Almamy Barry is standing on the southern edge of Lac des Arcs, holding his toddler in his arms. His partner, Mariama Sow, is beside them with her right arm stretched in front, smiling at her cellphone camera.

They are at one of the busiest attractions in Canada’s Rocky Mountains: a highway pullover with a view of the country’s largest cement plant. And just behind that, a strip mine wearing down Grotto Mountain.

“It is a nice view,” says Mr. Barry, who is from Edmonton by way of Guinea. “I just stopped to take a picture of the lake.”

The family takes selfies. Thousands of tourists do the same each year. There are about two dozen parking spots at the roadside attraction and on this Canada Day long weekend – any summer weekend, really – it is so busy that incoming vehicles have to wait for spaces to open. It is on the eastern edge of the mountains, about 100 kilometres west of Calgary on the Trans-Canada Highway. That is what makes it so popular: It is the first place drivers coming from Calgary realize they are truly in the Rockies. They’ve arrived.

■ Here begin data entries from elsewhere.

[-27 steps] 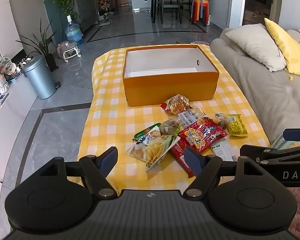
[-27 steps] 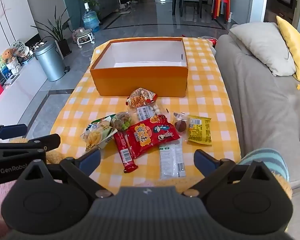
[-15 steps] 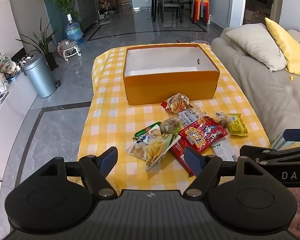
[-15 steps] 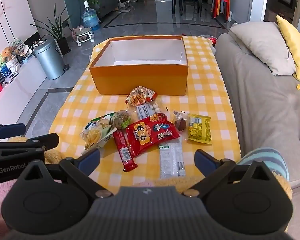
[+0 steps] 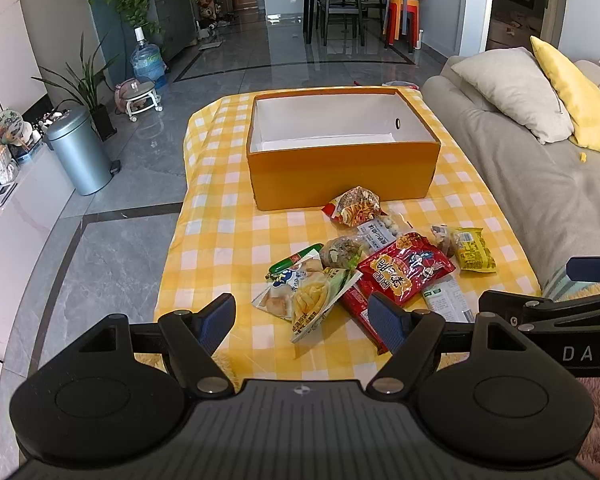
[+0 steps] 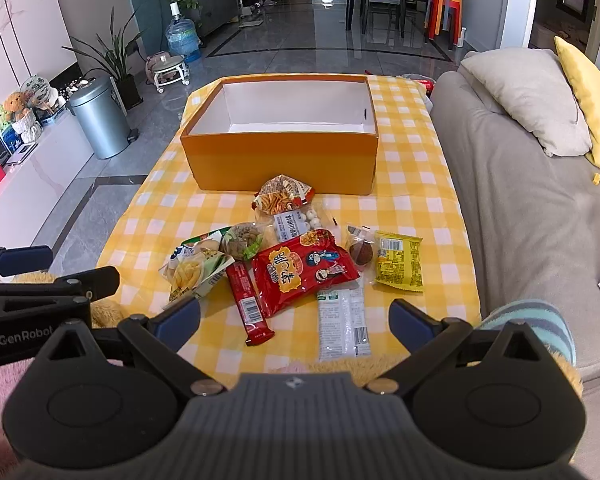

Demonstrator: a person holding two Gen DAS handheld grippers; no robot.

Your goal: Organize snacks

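Left gripper (image 5: 302, 316) and right gripper (image 6: 294, 322) gape wide, empty; snack packets (image 6: 304, 270) lie at six o'clock from the seemingly empty orange cardboard box (image 6: 284, 160)

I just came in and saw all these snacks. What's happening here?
A person holds two grippers above a table with a yellow checked cloth. The left gripper and right gripper are both open and hold nothing. A pile of snacks lies on the cloth, like the big red bag and the yellow packet. The orange box behind them looks empty, so the tidying has not started.
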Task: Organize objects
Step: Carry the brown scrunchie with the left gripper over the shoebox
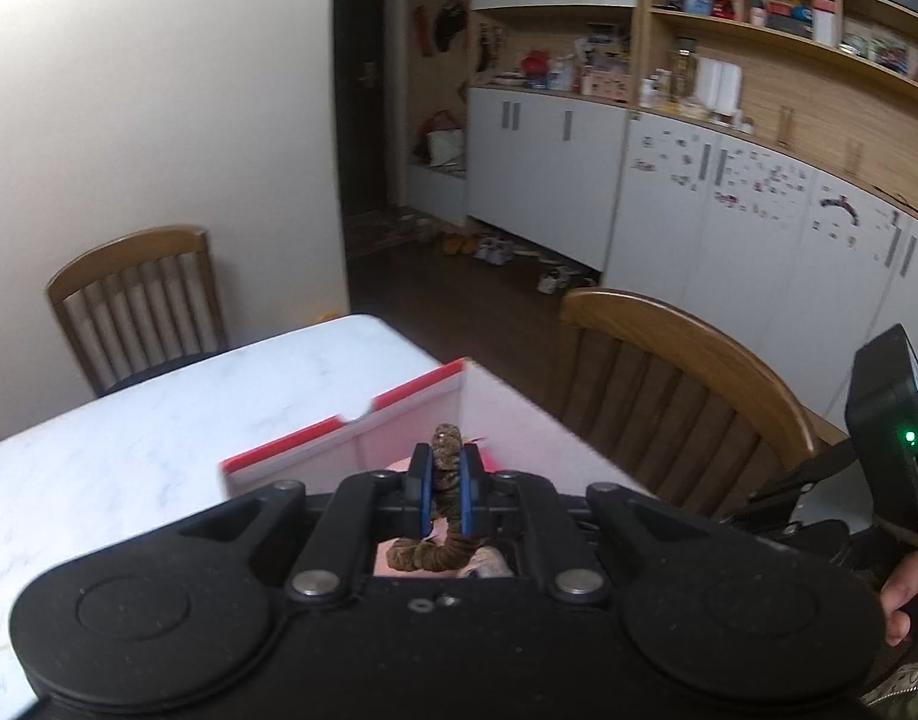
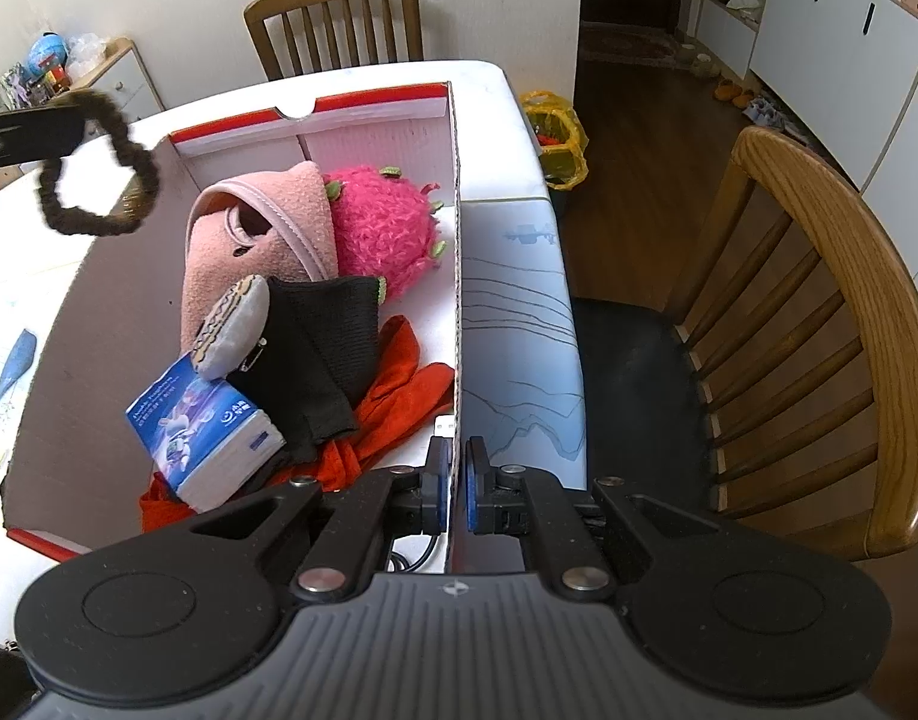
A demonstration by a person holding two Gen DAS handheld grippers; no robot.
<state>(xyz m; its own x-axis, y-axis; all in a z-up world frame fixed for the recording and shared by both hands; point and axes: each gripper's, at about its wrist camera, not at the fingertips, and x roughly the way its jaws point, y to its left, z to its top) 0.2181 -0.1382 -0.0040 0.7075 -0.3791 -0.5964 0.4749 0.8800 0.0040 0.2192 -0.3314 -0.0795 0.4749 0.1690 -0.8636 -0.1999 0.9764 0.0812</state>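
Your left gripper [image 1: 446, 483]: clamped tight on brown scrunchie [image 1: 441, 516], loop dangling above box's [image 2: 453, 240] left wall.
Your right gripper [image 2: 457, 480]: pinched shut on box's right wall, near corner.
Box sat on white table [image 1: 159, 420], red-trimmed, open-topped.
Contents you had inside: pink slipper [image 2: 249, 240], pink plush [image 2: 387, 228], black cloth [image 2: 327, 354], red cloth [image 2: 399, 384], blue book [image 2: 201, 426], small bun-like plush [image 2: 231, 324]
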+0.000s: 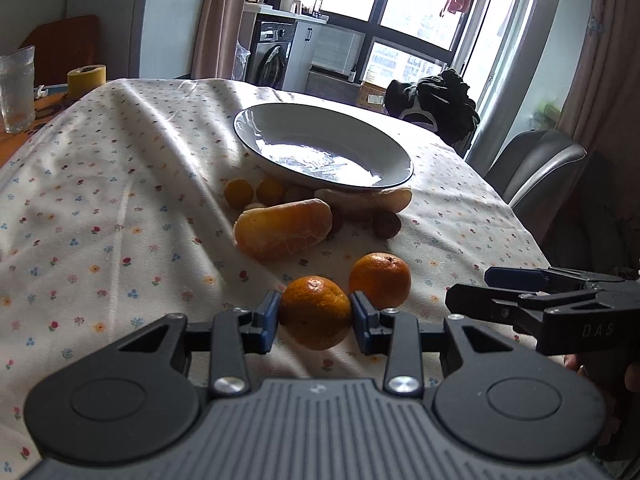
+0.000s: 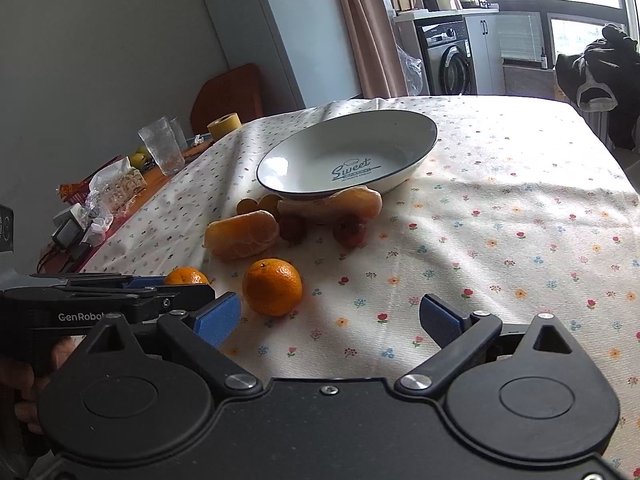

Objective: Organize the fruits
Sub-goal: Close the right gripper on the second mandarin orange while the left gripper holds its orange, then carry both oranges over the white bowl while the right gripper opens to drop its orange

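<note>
Left claw (image 1: 315, 312) pinches a round orange mandarin (image 1: 315, 312) between its two blue pads, one pad against each side of the fruit, at the near edge of the bench (image 1: 100, 200), which is draped in a white cloth with small printed flowers. In the right wrist view that same claw (image 2: 188, 286) enters from the left, with the mandarin (image 2: 186, 276) mostly hidden behind its fingers. Right claw (image 2: 330, 320) is spread wide, holding nothing, above bare cloth (image 2: 500, 220); from the left wrist view it (image 1: 470, 288) shows at the right edge, seen side-on.

A second round orange mandarin (image 1: 380, 280) sits on the cloth just beyond and to the right of the gripped one, close beside it. Farther off lies a long orange-brown bread roll (image 1: 283, 229), and behind it a second similar roll (image 1: 368, 200) pressed against the near rim of a shallow white oval dish with a dark rim (image 1: 280, 152). Two small yellow-orange round fruits (image 1: 254, 192) sit left of the dish, and a small dark reddish-brown round fruit (image 1: 387, 223) lies near the far roll. The dish holds no fruit; blue lettering on its base (image 2: 356, 170) reads "Sweet". At the far left stand a clear ribbed glass tumbler (image 1: 16, 90) and a yellow tape roll (image 1: 86, 80).
</note>
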`<move>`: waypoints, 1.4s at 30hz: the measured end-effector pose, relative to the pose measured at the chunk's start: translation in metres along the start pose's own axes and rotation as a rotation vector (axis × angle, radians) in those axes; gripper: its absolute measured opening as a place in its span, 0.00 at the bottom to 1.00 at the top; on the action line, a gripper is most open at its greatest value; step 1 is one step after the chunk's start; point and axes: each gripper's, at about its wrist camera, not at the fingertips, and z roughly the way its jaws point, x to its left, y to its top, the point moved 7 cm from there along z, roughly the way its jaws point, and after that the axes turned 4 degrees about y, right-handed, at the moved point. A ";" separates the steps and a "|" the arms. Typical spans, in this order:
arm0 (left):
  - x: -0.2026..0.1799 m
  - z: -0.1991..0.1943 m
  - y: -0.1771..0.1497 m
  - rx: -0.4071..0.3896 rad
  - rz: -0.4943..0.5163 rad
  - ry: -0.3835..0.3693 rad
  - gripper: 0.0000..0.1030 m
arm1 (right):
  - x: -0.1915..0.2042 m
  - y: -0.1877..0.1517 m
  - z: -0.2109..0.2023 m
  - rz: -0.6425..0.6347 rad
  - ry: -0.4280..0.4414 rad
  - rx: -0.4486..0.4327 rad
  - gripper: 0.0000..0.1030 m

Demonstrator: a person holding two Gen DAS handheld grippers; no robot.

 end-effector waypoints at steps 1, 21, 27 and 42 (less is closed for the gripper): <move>0.003 -0.001 0.001 -0.005 -0.005 0.002 0.35 | 0.002 0.000 0.001 -0.005 0.003 0.003 0.93; 0.051 -0.001 0.006 -0.021 -0.103 0.042 0.35 | 0.039 0.006 0.048 -0.088 0.042 0.074 0.81; 0.053 -0.002 0.008 -0.023 -0.110 0.040 0.35 | 0.036 0.007 0.051 -0.094 0.046 0.070 0.39; 0.034 -0.006 0.027 -0.066 -0.072 0.037 0.35 | 0.023 0.031 0.034 -0.065 0.075 -0.009 0.39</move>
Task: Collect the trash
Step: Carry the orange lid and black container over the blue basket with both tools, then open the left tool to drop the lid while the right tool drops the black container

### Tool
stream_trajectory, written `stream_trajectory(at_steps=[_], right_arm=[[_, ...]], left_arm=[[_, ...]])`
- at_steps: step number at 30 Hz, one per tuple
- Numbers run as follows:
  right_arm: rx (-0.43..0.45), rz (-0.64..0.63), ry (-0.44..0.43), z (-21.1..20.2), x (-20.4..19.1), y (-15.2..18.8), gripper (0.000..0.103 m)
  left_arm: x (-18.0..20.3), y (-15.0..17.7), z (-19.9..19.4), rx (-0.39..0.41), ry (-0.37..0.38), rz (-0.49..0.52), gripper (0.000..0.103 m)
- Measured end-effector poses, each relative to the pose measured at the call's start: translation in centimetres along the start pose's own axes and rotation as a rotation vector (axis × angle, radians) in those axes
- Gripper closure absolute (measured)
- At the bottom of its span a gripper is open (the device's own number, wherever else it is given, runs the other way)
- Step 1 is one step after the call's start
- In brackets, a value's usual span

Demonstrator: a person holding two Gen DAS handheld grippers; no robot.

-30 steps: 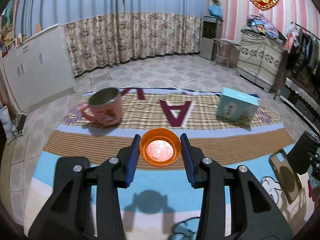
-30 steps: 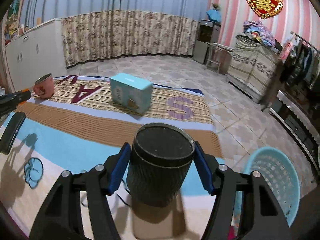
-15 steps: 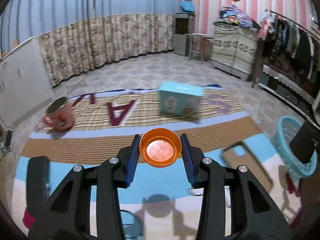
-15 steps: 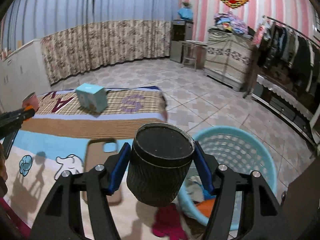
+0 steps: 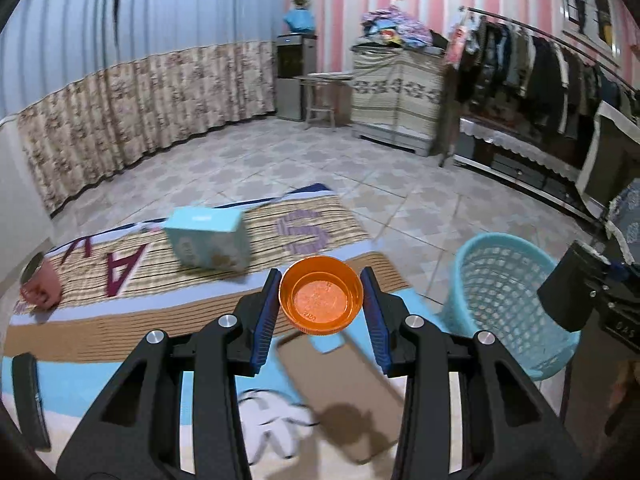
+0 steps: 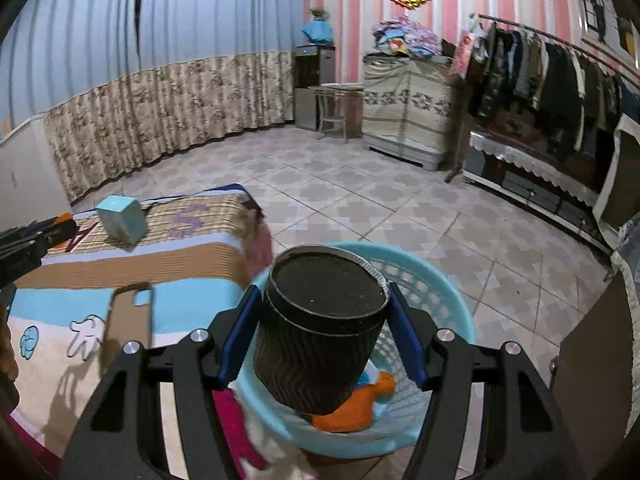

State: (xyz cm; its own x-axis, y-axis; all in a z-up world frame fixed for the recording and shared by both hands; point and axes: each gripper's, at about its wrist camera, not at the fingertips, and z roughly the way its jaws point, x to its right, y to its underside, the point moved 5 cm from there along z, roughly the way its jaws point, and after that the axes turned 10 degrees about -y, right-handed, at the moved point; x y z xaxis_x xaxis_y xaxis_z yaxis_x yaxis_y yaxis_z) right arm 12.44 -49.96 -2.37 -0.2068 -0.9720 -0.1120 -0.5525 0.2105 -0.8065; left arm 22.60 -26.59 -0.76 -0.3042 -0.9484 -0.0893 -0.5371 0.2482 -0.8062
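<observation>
Trash in both hands right now: left hand-held gripper (image 5: 321,307) pinches an orange cap (image 5: 321,295), open side facing the camera, with a phone case (image 5: 344,396) on the mat (image 5: 120,336) just below it. Right hand-held gripper (image 6: 323,330) clamps a black cup (image 6: 318,328) directly over the blue basket (image 6: 444,316), which has orange scraps inside.
</observation>
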Motion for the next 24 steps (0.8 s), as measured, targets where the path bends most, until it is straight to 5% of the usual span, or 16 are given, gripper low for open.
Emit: stream_trajectory(at_steps=[24], right_arm=[[-0.022,0.132,0.061,-0.5,9.8,2.3,0.041]], left_arm=[[20.0,0.9,3.1,-0.038,0.214,0.185,0.064]])
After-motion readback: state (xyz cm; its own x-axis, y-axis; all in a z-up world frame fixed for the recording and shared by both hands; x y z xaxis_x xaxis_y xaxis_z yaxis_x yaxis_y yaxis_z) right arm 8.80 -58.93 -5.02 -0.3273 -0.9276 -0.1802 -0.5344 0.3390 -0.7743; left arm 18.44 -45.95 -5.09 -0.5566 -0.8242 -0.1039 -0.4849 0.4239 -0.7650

But heavy industry beat them by more than a century. Three industrial plants hug Lac des Arcs’ north shore: Baymag Inc. processes magnesium oxide here; Graymont Ltd. mines limestone and makes cement; and Lafarge Canada Inc., a division of France’s LafargeHolcim, does the same as Graymont, just on a larger scale. Lafarge gets the most attention because Baymag and Graymont have smaller operations and are largely hidden by trees.

Tourists at the roadside hotspot are directly across from Lafarge’s two photobomb stars. One is its EcoDome, a shiny unit that is 110 metres in diameter, holds 53,000 tonnes of material and could be mistaken for a UFO that landed lakeside. The other is a concrete tower that could double as a supersized Soviet ski jump. On that tower, there’s a Lafarge sign that can be read from across the lake. And this is just a slice of Lafarge’s operation in Exshaw, Alta., the hamlet that hosts these multibillion-dollar industrial operations.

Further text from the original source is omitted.